Without any omission, reproduce the records that follow.

____________________

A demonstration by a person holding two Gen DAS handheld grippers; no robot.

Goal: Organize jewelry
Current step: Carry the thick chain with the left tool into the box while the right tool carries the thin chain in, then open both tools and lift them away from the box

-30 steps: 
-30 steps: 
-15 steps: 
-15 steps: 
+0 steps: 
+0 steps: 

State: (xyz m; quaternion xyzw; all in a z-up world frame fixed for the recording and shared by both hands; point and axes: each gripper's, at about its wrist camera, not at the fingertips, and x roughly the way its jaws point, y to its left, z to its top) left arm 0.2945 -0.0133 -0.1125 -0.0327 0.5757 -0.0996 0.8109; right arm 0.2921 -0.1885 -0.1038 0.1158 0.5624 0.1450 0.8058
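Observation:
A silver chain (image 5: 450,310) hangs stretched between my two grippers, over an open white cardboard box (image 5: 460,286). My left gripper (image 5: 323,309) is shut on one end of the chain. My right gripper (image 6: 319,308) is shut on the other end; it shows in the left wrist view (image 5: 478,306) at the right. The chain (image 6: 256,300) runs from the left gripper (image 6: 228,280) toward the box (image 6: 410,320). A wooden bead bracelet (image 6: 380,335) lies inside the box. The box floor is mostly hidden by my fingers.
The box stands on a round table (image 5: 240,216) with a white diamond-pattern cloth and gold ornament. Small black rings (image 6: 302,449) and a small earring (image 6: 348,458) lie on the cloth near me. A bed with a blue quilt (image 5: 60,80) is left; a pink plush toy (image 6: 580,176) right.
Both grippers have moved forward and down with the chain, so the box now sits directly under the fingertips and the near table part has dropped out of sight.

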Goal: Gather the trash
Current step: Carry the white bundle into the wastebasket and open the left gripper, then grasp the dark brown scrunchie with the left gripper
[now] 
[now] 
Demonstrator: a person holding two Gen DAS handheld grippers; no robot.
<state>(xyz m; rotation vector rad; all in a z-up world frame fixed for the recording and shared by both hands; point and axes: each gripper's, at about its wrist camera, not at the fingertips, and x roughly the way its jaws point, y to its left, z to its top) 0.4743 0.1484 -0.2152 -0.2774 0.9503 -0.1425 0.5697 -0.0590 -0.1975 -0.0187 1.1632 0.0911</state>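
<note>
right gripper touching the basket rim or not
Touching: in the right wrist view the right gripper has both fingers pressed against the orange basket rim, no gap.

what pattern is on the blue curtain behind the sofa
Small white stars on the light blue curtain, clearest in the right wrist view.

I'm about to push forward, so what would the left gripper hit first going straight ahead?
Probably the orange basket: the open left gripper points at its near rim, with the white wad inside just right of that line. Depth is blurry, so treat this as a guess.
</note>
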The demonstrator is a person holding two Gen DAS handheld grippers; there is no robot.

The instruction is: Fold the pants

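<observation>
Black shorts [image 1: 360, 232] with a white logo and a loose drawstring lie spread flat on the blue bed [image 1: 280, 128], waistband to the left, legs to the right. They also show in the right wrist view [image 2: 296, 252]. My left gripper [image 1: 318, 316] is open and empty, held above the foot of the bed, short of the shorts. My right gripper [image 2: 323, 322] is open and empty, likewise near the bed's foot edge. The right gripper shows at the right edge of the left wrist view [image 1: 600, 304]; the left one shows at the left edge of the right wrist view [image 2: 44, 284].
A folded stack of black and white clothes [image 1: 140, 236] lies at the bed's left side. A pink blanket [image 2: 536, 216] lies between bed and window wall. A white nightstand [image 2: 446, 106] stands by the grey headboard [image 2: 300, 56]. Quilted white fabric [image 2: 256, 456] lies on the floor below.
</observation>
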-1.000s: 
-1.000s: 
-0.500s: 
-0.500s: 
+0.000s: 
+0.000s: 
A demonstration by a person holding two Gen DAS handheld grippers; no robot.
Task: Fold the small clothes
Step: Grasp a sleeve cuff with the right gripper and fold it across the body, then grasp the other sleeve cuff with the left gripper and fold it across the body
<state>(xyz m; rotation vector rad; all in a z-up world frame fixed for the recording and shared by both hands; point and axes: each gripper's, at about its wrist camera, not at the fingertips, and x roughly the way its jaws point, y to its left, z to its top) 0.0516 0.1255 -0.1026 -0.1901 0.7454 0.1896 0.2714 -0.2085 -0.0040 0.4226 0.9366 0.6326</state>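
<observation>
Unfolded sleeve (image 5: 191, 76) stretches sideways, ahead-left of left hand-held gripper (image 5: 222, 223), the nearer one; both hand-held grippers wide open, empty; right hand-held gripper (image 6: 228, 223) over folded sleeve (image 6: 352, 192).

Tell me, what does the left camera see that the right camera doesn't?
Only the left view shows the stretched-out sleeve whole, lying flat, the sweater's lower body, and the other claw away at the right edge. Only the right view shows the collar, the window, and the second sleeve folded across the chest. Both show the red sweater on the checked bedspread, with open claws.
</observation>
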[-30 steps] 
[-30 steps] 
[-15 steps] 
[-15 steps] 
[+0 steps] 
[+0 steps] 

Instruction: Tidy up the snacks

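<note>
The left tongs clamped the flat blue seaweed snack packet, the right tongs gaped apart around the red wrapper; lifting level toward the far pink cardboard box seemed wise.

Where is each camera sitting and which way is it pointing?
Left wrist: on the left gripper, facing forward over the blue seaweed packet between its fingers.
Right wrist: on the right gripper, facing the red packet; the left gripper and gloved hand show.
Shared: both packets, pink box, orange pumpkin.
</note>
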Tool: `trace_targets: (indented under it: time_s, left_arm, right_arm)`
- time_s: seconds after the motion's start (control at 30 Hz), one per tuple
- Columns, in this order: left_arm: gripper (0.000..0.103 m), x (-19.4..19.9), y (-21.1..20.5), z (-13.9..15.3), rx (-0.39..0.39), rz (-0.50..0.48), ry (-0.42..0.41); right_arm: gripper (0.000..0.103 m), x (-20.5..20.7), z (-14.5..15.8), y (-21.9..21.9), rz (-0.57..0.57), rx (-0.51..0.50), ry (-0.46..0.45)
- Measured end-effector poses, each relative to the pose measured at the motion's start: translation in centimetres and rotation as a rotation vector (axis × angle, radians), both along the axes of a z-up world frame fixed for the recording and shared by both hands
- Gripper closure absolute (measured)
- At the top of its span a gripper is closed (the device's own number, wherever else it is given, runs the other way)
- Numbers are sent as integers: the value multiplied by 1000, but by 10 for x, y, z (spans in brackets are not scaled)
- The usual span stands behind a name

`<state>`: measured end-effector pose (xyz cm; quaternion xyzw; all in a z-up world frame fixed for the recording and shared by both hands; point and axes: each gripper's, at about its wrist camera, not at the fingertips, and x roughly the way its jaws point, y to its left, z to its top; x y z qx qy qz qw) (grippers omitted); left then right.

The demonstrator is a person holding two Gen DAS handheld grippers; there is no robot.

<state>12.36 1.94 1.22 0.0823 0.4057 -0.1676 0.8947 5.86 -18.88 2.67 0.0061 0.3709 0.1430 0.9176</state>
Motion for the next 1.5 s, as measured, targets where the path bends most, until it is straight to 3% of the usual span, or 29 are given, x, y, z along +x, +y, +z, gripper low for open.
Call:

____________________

▶ **Output of the exercise**:
A demonstration by a person holding two Gen DAS handheld grippers; no robot.

Goal: Organize jewelry
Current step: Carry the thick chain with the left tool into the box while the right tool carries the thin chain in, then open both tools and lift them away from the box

-30 steps: 
-30 steps: 
-15 steps: 
-15 steps: 
+0 steps: 
+0 steps: 

State: (xyz m; quaternion xyzw; all in a z-up world frame fixed for the recording and shared by both hands; point and axes: each gripper's, at about its wrist camera, not at the fingertips, and x roughly the way its jaws point, y to its left, z to its top) left arm 0.2945 -0.0133 -0.1125 -0.0327 0.5757 -0.0996 0.8109; right arm 0.2921 -0.1885 -0.1038 0.1158 0.5624 0.1450 0.8058
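Observation:
A silver chain (image 5: 450,310) hangs stretched between my two grippers, over an open white cardboard box (image 5: 460,286). My left gripper (image 5: 323,309) is shut on one end of the chain. My right gripper (image 6: 319,308) is shut on the other end; it shows in the left wrist view (image 5: 478,306) at the right. The chain (image 6: 256,300) runs from the left gripper (image 6: 228,280) toward the box (image 6: 410,320). A wooden bead bracelet (image 6: 380,335) lies inside the box. The box floor is mostly hidden by my fingers.
The box stands on a round table (image 5: 240,216) with a white diamond-pattern cloth and gold ornament. Small black rings (image 6: 302,449) and a small earring (image 6: 348,458) lie on the cloth near me. A bed with a blue quilt (image 5: 60,80) is left; a pink plush toy (image 6: 580,176) right.
Both grippers have moved forward and down with the chain, so the box now sits directly under the fingertips and the near table part has dropped out of sight.
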
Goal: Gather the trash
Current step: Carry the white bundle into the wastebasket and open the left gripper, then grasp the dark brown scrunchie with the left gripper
[now] 
[now] 
Demonstrator: a person holding two Gen DAS handheld grippers; no robot.
<state>(xyz m; rotation vector rad; all in a z-up world frame fixed for the recording and shared by both hands; point and axes: each gripper's, at about its wrist camera, not at the fingertips, and x roughly the way its jaws point, y to its left, z to its top) 0.4743 0.1484 -0.2152 -0.2774 0.9503 -0.1425 0.5697 -0.0590 -0.1975 -0.0187 1.1632 0.0911</state>
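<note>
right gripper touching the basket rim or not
Touching: in the right wrist view the right gripper has both fingers pressed against the orange basket rim, no gap.

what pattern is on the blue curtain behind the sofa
Small white stars on the light blue curtain, clearest in the right wrist view.

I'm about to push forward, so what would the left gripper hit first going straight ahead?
Probably the orange basket: the open left gripper points at its near rim, with the white wad inside just right of that line. Depth is blurry, so treat this as a guess.
</note>
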The demonstrator is a person holding two Gen DAS handheld grippers; there is no robot.

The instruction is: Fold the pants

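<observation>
Black shorts [image 1: 360, 232] with a white logo and a loose drawstring lie spread flat on the blue bed [image 1: 280, 128], waistband to the left, legs to the right. They also show in the right wrist view [image 2: 296, 252]. My left gripper [image 1: 318, 316] is open and empty, held above the foot of the bed, short of the shorts. My right gripper [image 2: 323, 322] is open and empty, likewise near the bed's foot edge. The right gripper shows at the right edge of the left wrist view [image 1: 600, 304]; the left one shows at the left edge of the right wrist view [image 2: 44, 284].
A folded stack of black and white clothes [image 1: 140, 236] lies at the bed's left side. A pink blanket [image 2: 536, 216] lies between bed and window wall. A white nightstand [image 2: 446, 106] stands by the grey headboard [image 2: 300, 56]. Quilted white fabric [image 2: 256, 456] lies on the floor below.
</observation>
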-1.000s: 
-1.000s: 
-0.500s: 
-0.500s: 
+0.000s: 
+0.000s: 
A demonstration by a person holding two Gen DAS handheld grippers; no robot.
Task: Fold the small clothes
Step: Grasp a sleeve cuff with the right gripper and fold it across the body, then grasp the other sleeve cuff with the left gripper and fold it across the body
<state>(xyz m; rotation vector rad; all in a z-up world frame fixed for the recording and shared by both hands; point and axes: each gripper's, at about its wrist camera, not at the fingertips, and x roughly the way its jaws point, y to its left, z to its top) 0.0516 0.1255 -0.1026 -0.1901 0.7454 0.1896 0.2714 -0.2085 -0.0040 0.4226 0.9366 0.6326</state>
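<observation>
Unfolded sleeve (image 5: 191, 76) stretches sideways, ahead-left of left hand-held gripper (image 5: 222, 223), the nearer one; both hand-held grippers wide open, empty; right hand-held gripper (image 6: 228, 223) over folded sleeve (image 6: 352, 192).

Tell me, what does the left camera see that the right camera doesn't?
Only the left view shows the stretched-out sleeve whole, lying flat, the sweater's lower body, and the other claw away at the right edge. Only the right view shows the collar, the window, and the second sleeve folded across the chest. Both show the red sweater on the checked bedspread, with open claws.
</observation>
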[-30 steps] 
[-30 steps] 
[-15 steps] 
[-15 steps] 
[+0 steps] 
[+0 steps] 

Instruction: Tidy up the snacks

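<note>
The left tongs clamped the flat blue seaweed snack packet, the right tongs gaped apart around the red wrapper; lifting level toward the far pink cardboard box seemed wise.

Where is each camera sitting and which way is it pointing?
Left wrist: on the left gripper, facing forward over the blue seaweed packet between its fingers.
Right wrist: on the right gripper, facing the red packet; the left gripper and gloved hand show.
Shared: both packets, pink box, orange pumpkin.
</note>
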Tool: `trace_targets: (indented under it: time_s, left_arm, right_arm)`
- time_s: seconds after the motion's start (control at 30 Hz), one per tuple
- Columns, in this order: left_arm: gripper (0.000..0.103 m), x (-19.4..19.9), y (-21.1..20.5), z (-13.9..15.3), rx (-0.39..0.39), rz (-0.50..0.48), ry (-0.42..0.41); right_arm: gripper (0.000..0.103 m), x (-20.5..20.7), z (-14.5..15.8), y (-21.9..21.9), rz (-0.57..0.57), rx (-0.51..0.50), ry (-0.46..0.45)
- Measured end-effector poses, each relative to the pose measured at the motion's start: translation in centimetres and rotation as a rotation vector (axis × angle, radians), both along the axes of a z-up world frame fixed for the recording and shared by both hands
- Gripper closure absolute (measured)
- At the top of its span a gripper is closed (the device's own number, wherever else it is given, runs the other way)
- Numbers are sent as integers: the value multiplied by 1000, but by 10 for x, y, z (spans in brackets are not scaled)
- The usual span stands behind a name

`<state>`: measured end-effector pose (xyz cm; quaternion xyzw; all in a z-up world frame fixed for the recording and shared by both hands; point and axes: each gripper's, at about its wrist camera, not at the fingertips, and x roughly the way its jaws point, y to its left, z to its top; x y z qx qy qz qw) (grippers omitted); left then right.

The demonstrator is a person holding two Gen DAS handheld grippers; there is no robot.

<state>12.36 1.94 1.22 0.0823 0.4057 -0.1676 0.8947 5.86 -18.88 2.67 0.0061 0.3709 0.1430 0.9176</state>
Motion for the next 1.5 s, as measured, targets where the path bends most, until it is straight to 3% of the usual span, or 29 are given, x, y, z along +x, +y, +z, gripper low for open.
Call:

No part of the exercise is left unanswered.